EXERCISE GOAL –
Using the records below, quote only the span that opens with the line containing "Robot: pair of" and closes with the line containing "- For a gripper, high", exactly and inclusively.

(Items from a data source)

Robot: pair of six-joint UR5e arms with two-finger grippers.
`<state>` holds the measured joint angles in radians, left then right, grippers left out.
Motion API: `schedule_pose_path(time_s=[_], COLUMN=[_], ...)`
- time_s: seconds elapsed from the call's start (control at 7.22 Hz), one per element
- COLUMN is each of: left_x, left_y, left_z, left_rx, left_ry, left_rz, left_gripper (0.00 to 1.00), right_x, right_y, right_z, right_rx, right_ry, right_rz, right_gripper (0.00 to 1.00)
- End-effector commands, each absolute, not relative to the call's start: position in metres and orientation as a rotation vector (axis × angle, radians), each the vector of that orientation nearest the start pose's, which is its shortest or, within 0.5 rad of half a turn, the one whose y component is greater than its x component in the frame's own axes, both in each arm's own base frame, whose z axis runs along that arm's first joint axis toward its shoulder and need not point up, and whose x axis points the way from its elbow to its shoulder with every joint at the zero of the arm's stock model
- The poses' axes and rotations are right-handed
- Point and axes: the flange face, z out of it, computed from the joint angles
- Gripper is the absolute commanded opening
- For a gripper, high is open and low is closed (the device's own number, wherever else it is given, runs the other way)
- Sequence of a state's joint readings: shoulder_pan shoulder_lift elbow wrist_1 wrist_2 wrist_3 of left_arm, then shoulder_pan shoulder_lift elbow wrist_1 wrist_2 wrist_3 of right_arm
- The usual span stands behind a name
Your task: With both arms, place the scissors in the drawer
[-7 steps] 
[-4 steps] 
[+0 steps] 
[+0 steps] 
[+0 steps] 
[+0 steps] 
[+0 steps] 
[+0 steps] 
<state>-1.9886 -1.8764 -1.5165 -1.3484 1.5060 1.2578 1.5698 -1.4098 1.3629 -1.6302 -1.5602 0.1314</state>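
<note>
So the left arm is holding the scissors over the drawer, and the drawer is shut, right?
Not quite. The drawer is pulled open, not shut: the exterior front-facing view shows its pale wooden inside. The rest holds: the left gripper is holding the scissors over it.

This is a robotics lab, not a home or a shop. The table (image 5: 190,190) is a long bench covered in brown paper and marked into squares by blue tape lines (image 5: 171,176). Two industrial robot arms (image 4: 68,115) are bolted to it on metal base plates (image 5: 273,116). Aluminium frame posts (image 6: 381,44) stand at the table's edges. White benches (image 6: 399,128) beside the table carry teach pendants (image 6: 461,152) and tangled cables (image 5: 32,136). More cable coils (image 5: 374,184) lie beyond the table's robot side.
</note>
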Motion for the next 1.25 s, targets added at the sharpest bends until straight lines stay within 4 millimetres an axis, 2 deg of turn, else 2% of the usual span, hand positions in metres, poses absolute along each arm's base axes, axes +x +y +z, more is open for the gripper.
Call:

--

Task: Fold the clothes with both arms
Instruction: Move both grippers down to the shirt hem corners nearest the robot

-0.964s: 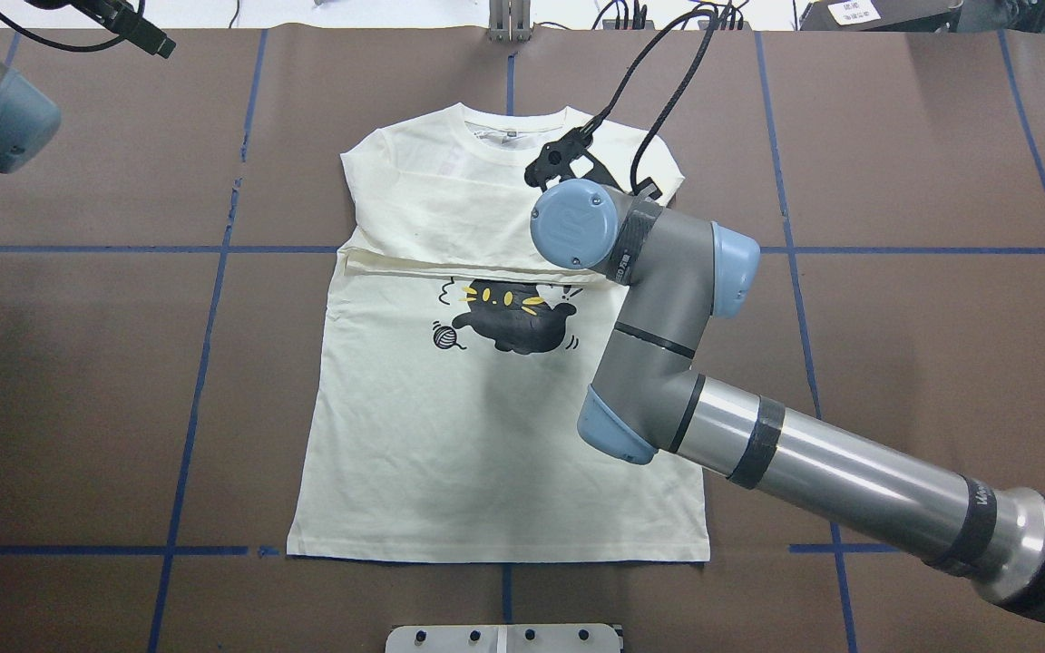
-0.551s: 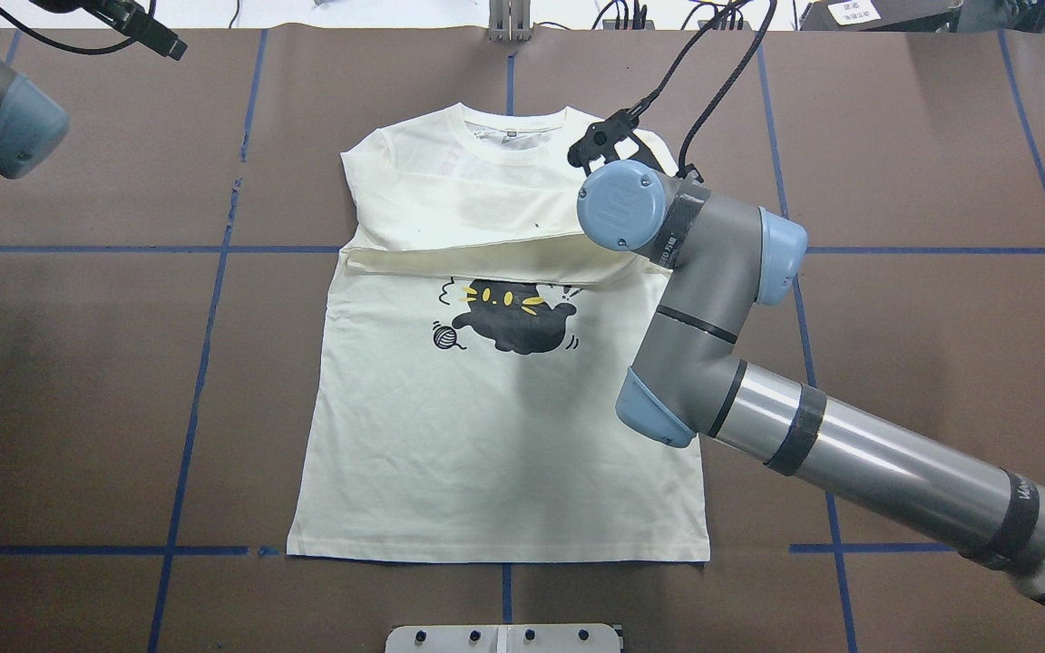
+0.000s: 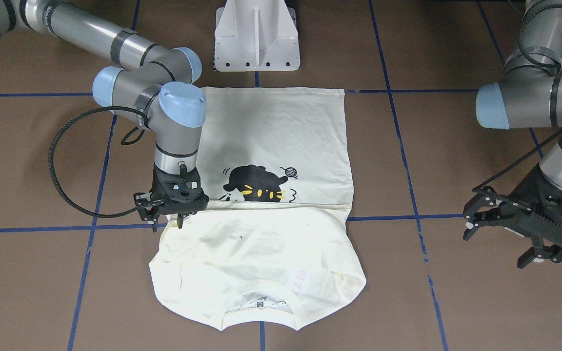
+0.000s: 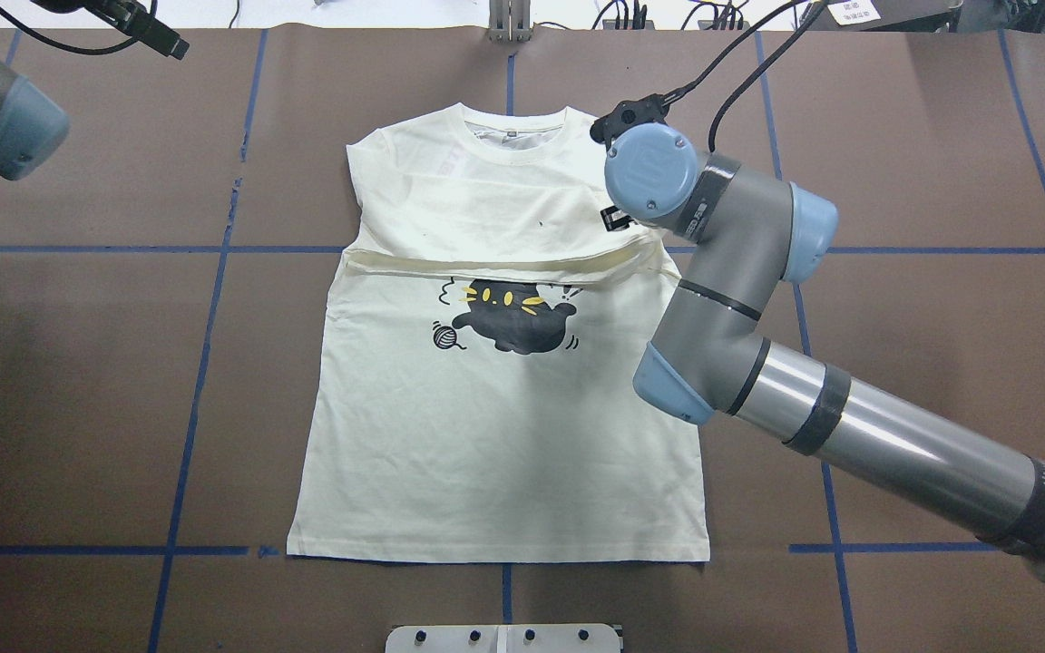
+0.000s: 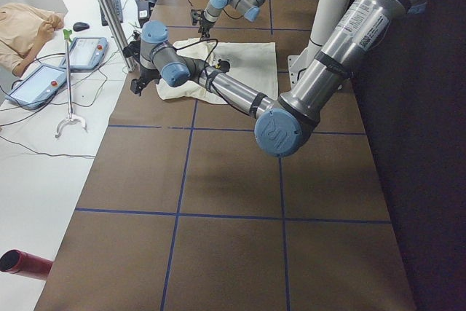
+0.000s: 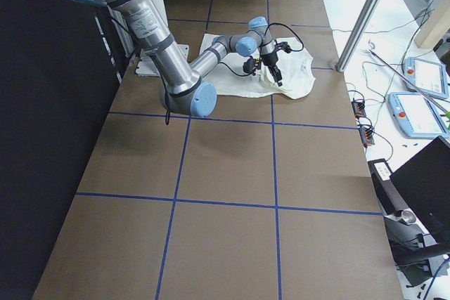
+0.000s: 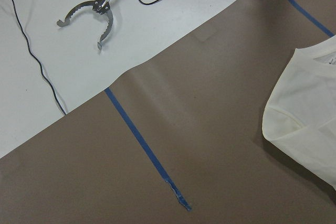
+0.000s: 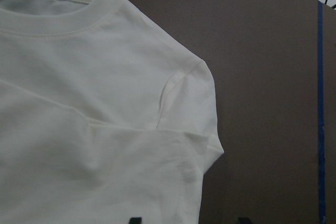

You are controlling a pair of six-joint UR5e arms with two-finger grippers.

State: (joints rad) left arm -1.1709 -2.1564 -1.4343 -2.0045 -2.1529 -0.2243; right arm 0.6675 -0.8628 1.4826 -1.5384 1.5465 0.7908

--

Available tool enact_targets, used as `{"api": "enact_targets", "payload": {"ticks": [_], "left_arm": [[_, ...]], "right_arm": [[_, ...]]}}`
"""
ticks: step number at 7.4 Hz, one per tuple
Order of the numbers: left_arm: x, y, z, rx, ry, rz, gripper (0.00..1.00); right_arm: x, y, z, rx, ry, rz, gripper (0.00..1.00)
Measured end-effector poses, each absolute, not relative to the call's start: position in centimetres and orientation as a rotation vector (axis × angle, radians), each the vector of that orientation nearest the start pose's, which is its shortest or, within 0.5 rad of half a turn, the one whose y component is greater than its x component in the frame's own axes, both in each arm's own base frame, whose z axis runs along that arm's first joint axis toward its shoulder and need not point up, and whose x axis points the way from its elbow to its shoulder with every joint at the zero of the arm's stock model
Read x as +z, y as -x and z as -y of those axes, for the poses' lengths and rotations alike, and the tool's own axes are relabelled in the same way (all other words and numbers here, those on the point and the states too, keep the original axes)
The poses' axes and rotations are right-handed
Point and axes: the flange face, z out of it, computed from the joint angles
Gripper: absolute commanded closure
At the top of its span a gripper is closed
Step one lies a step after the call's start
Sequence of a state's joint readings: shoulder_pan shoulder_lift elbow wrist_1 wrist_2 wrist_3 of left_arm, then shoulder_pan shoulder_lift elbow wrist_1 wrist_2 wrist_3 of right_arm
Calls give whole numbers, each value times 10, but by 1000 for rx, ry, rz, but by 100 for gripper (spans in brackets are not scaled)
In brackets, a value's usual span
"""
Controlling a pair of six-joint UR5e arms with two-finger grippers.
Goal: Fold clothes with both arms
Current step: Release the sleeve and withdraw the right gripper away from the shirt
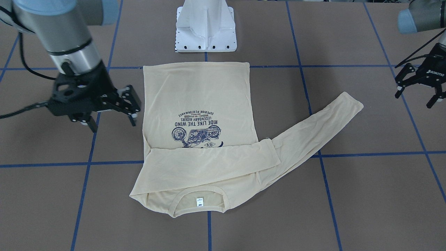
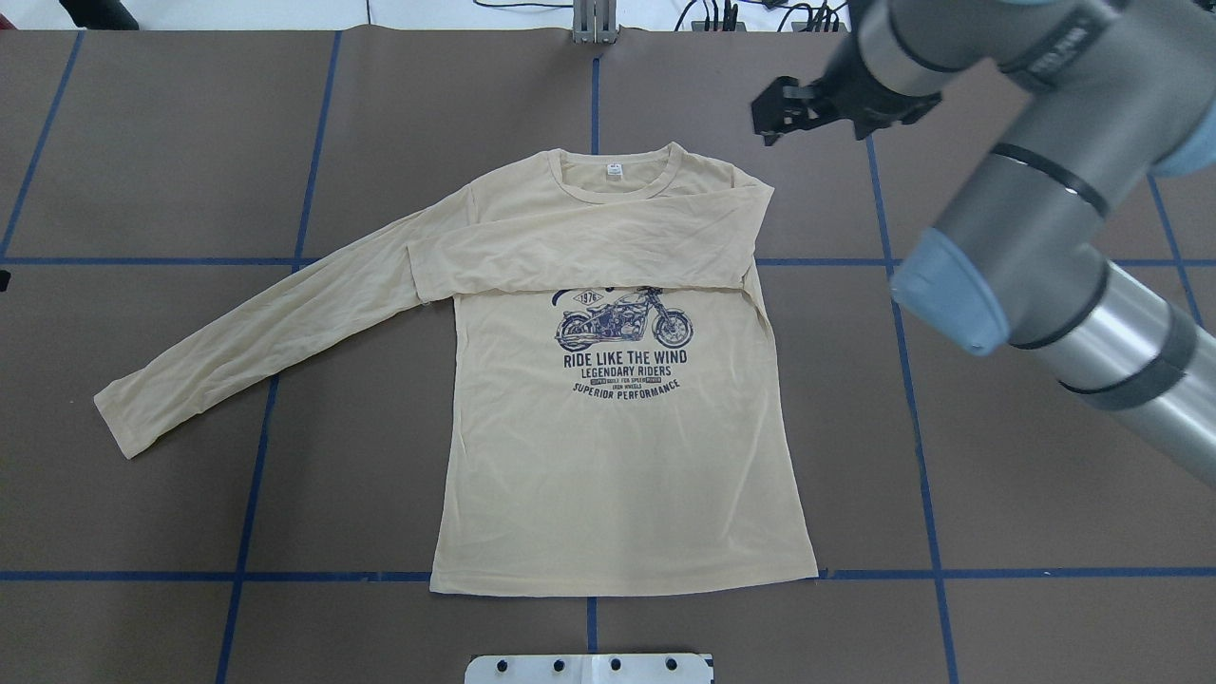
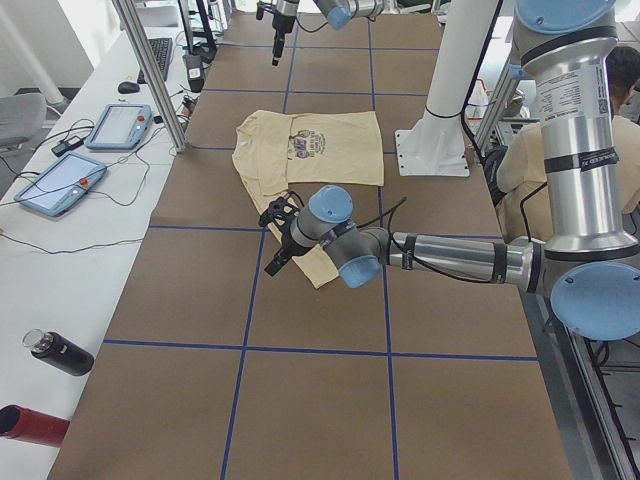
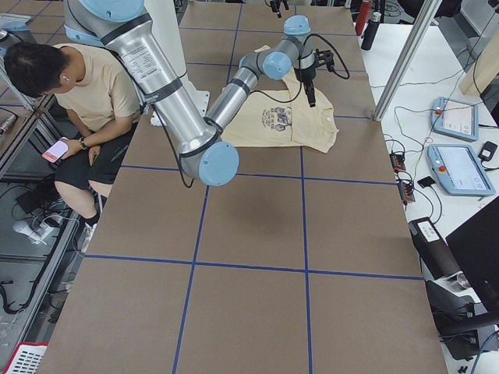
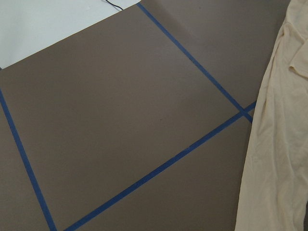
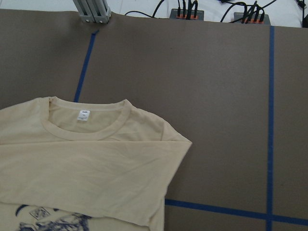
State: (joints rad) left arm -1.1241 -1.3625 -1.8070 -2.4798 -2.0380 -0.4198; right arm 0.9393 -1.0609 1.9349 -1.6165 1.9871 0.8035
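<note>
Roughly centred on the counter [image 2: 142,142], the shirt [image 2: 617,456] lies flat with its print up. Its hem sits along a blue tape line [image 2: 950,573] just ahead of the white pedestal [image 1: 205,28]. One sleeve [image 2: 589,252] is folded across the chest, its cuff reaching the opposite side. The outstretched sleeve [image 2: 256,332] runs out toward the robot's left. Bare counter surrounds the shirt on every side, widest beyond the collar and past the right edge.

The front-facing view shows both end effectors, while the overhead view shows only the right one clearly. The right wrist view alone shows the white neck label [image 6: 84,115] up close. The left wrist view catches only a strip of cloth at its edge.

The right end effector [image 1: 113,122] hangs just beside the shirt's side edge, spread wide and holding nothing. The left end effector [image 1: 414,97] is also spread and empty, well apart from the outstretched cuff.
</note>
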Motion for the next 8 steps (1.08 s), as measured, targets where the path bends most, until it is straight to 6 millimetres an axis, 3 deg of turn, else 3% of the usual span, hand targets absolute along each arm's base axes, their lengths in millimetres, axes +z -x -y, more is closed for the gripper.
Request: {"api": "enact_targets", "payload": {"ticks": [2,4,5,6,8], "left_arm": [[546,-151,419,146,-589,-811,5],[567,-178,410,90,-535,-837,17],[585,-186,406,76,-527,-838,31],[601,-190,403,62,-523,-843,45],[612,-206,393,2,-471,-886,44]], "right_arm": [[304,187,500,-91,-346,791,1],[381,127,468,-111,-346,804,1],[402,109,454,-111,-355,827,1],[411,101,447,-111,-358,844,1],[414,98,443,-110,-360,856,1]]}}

TASK RESPONSE –
Robot: pair of six-joint UR5e arms with two-finger grippers.
`<state>` holds the measured joint angles in radians, left then right, grippers left out.
Motion API: `schedule_pose_path(time_s=[_], COLUMN=[_], ...)`
- time_s: seconds elapsed from the call's start (control at 7.22 Hz), one per element
- COLUMN is each of: left_x, left_y, left_z, left_rx, left_ry, left_rz, left_gripper (0.00 to 1.00), right_x, right_y, right_z, right_rx, right_ry, right_rz, right_gripper (0.00 to 1.00)
- End-effector commands, each absolute, not relative to the call's start: position in metres and orientation as a rotation vector (axis × angle, radians), each the vector of that orientation nearest the start pose's, which is its shortest or, within 0.5 rad of half a turn, the one whose y component is greater than its x component in the frame's own axes, both in each arm's own base frame, whose z axis runs along that arm's first joint axis toward its shoulder and need not point up, and whose x axis points the way from its elbow to its shoulder with every joint at the zero of the arm's stock model
- The poses' axes and rotations are right-handed
- Point and axes: the flange face, z out of it, computed from the joint angles
- Gripper is the absolute commanded opening
- For a gripper, high is open and low is closed (the device's own number, wherever else it is given, runs the other way)

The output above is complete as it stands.